If you want, add it to $PATH for convenience.
Alternatively, instead of downloading, you can build the generator yourself by cloning this repo and running make
.
To build yourself, you need a recent Go version, CMake and a C++11 tool chain.
-
Get a FlatBuffers library:
Getting started
ObjectBox Generator uses FlatBuffer schema file (.fbs) as its input.
It stores the model information within a model JSON file known from other ObjectBox language bindings (objectbox-model.json) and generates code based on the selected language - C or C++.
Let’s have a look at a sample schema (tasklist.fbs
) and how Generator helps us.
table Task {
id: ulong;
text: string;
date_created: ulong;
date_finished: ulong;
}
For C++ projects
Running objectbox-generator -cpp tasklist.fbs
will generate C++ binding code for tasklist.fbs
- we get the following files:
- objectbox-model.h
- objectbox-model.json
- tasklist-cpp.obx.h
Note: you should add all these files to your source control (e.g. git), most importantly the objectbox-model.json which ensures compatibility with previous versions of your database after you make changes to the schema.

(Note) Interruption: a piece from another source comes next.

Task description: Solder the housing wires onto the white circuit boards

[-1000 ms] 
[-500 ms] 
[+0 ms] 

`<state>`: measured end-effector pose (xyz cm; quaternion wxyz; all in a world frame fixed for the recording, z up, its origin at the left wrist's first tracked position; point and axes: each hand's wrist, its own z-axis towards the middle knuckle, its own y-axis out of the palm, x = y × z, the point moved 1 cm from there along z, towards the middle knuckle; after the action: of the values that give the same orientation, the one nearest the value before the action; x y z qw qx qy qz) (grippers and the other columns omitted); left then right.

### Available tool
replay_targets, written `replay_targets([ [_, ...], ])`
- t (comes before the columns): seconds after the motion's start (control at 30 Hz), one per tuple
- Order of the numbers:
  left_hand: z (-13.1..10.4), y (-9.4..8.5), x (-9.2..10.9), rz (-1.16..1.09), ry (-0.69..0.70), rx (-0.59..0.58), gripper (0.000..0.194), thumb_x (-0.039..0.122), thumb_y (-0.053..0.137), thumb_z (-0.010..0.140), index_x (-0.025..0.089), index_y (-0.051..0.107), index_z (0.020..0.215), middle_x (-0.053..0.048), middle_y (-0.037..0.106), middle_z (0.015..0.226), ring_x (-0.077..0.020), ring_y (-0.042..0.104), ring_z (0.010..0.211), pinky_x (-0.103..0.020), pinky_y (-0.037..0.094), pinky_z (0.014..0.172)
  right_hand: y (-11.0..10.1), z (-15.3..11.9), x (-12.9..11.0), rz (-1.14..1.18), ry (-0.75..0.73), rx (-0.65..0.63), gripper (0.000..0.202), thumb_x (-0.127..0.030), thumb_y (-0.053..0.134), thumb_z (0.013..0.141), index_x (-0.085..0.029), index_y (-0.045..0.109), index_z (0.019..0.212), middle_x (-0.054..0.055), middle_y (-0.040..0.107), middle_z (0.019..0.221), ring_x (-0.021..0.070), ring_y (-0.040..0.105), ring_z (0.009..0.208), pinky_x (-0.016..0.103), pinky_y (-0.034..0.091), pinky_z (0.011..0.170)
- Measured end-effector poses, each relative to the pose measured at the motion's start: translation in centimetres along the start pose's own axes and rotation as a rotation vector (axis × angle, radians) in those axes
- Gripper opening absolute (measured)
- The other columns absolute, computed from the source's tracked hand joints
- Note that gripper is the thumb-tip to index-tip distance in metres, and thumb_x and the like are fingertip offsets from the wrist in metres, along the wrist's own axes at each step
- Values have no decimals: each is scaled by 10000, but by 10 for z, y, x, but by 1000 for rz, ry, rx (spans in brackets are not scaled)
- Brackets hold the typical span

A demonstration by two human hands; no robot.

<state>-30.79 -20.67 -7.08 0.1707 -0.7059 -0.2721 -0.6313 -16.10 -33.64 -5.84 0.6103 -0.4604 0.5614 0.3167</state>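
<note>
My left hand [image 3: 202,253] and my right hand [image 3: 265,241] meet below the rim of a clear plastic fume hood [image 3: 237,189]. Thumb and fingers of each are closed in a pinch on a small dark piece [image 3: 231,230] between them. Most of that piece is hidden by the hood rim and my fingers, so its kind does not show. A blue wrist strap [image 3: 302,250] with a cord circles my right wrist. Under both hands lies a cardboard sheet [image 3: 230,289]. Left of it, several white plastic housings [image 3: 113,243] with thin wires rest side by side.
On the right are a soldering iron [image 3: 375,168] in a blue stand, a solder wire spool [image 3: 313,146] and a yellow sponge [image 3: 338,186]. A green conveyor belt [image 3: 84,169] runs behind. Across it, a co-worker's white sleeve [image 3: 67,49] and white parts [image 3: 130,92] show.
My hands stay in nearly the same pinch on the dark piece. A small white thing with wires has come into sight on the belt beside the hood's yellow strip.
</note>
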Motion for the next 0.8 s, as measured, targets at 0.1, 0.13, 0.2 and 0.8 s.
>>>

Now in your application, you can include the headers and start to work with your database. Consider the following main.cpp
:
#include "objectbox-cpp.h"
#include "objectbox-model.h"
#include "tasklist-cpp.obx.h"
int main(int argc, char* args[]) {
// create_obx_model() provided by objectbox-model.h
// obx interface contents provided by objectbox-ext.h
obx::Store store(create_obx_model());
obx::Box<Task> box(store);
obx_id id = box.put({.text = "Buy milk"}); // Create
std::unique_ptr<Task> task = box.get(id); // Read
if (task) {
task->text += " & some bread";
box.put(*task); // Update
box.remove(id); // Delete
}
return 0;
}
To compile, just link to the objectbox-c library, e.g. something like this should work: g++ main.cpp -I. -std=c++11 -lobjectbox
. Note: the command snippet assumes you have objectbox-c library installed in a path recognized by your OS (e.g. /usr/local/lib/) and all the referenced headers are in the same folder as main.cpp
.
For C projects
Running objectbox-generator -c tasklist.fbs
will generate C binding code for tasklist.fbs
- we get the following files:
- objectbox-model.h
- objectbox-model.json
- tasklist.obx.h
Note: you should add all these files to your source control (e.g. git), most importantly the objectbox-model.json which ensures compatibility with previous versions of your database after you make changes to the schema.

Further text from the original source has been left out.